* _What to work on_
Write out each line of the records that has "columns" in it.

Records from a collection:
──────

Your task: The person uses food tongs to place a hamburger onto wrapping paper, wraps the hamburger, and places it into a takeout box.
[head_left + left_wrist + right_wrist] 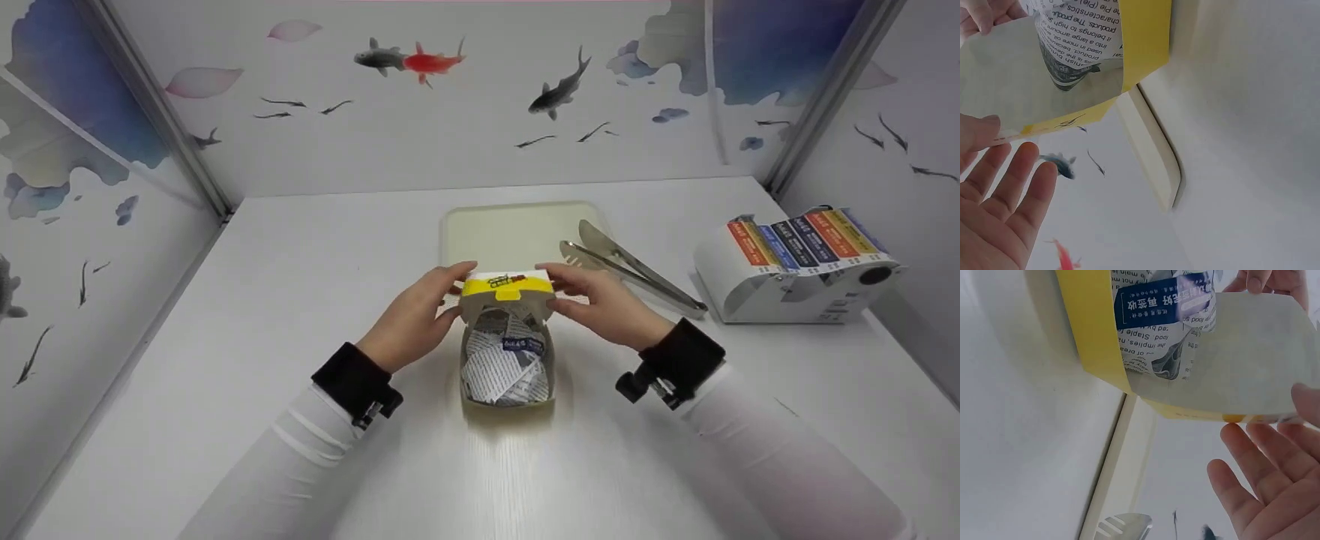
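Note:
A cardboard takeaway box [1148,39] with yellow outer walls stands in front of me, its lid [486,286] raised. Inside lies a bundle wrapped in newsprint paper [495,371], bearing a blue sticker [1162,301] with white characters; the wrapping hides its contents. My left hand [412,319] pinches the lid's left edge, thumb on the inner face and fingers behind. On the opposite edge, my right hand [604,304] pinches the lid in the same way. Both wrist views show the other fingers loosely spread outside the lid.
Behind the box lies a cream tray [517,225]. Metal tongs [637,274] rest with their heads over the tray's right side and handles on the white table [300,247]. A white holder [787,292] with several colourful packets stands at the right. Printed panels enclose the table.

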`<state>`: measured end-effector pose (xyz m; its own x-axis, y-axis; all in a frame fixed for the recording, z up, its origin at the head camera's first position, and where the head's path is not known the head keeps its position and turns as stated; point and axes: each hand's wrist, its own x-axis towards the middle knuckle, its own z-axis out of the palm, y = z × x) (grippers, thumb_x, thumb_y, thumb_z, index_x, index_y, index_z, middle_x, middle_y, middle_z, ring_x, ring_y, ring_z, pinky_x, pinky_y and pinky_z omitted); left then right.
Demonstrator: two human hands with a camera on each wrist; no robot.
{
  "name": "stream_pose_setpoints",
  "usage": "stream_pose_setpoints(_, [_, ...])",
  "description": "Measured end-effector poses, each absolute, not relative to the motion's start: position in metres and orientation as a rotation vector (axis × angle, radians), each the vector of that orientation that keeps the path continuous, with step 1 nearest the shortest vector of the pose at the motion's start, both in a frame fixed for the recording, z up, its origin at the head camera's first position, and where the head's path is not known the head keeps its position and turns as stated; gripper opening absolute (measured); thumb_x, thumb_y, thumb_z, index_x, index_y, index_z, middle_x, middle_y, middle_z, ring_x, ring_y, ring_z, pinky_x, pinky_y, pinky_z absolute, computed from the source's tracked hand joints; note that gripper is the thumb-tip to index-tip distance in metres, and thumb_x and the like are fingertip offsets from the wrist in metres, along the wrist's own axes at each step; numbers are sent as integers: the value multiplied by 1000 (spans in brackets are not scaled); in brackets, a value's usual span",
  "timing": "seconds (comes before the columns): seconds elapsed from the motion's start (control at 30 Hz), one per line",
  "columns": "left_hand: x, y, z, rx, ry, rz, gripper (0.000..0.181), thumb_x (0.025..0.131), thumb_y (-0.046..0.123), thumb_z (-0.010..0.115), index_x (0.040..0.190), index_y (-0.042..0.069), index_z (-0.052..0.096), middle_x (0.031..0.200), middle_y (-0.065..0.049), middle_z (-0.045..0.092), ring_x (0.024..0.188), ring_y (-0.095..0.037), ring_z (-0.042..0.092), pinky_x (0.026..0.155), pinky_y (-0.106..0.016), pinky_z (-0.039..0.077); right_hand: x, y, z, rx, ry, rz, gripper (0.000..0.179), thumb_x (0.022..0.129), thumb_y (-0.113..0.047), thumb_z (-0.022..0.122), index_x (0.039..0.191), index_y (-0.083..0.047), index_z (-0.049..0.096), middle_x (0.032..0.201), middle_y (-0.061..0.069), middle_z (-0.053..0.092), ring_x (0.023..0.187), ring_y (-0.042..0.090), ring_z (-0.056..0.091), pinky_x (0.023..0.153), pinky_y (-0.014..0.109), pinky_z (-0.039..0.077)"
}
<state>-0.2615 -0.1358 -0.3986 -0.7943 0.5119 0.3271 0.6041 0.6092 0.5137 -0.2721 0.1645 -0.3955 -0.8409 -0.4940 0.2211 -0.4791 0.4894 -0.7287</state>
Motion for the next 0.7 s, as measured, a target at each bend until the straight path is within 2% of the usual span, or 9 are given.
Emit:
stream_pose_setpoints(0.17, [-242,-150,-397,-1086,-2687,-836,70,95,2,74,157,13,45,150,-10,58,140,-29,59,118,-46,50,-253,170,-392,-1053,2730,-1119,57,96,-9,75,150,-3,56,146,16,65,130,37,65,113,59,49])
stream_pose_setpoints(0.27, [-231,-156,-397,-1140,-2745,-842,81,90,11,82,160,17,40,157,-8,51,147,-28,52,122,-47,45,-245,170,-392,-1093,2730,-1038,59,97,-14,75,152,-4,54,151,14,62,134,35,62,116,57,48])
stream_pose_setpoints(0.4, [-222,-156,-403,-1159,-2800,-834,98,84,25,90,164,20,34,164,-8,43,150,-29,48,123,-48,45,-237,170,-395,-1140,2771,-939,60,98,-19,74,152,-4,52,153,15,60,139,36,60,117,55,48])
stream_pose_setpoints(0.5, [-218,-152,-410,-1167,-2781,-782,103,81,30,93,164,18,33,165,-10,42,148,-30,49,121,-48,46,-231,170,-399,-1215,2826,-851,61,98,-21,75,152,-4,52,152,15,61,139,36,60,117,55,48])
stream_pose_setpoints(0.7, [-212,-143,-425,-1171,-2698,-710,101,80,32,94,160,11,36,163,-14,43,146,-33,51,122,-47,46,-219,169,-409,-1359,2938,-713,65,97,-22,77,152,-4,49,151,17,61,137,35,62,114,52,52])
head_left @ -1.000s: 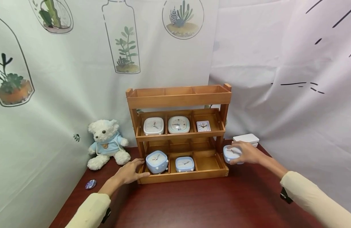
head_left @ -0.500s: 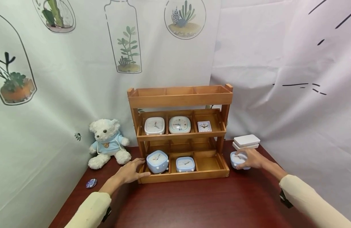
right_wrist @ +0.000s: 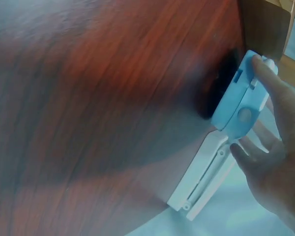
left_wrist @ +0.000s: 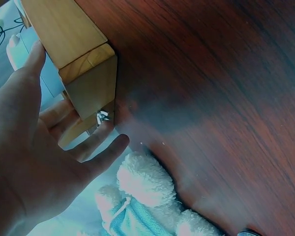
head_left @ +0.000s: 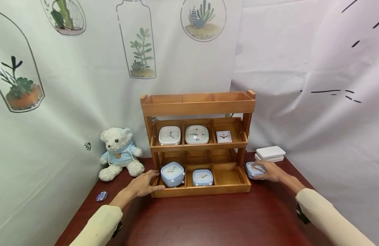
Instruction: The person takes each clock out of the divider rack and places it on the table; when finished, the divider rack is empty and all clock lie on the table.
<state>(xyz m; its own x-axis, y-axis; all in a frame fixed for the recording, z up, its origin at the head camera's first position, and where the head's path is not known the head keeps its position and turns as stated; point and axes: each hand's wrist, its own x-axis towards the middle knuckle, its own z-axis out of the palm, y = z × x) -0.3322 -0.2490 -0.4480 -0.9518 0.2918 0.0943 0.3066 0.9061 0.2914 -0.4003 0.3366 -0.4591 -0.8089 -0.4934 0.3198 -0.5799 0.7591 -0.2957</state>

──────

* _Answer box_
  "timing": "seconds (comes before the columns): seconds elapsed from the motion's start (control at 30 Hz), one per line",
  "columns": "left_hand: x, y, z, rx, ry, rz, gripper (0.000..0.181), thumb_x (0.025..0.131), thumb_y (-0.046..0.123), thumb_z (-0.010..0.115), index_x (0.040..0.190), index_y (-0.042..0.069), index_z (-0.052..0.096), middle_x (0.031..0.200), middle_y (-0.065..0.049), middle_z (-0.045..0.092), ring_x (0.024..0.188), ring_y (-0.095..0.037), ring_z (-0.042..0.092), pinky_x (0.026..0.155), pinky_y (-0.106..0.016), pinky_z (-0.039..0.077); right_hand: x, y, z, rx, ry, rz, gripper (0.000..0.179), thumb_x (0.022..0.129), thumb_y (-0.113..0.047), thumb_z (-0.022..0.122), index_x (0.039..0.191), index_y (-0.083..0.047), index_z (-0.049..0.096), middle_x (0.032..0.201), middle_y (-0.061..0.069), middle_z (-0.053..0.092), ring_x (0.023..0.187), ring_y (-0.042..0.090), ring_z (-0.056..0.091), pinky_x (0.023..0.153), pinky_y (-0.014..0.109), pinky_z (-0.039..0.077)"

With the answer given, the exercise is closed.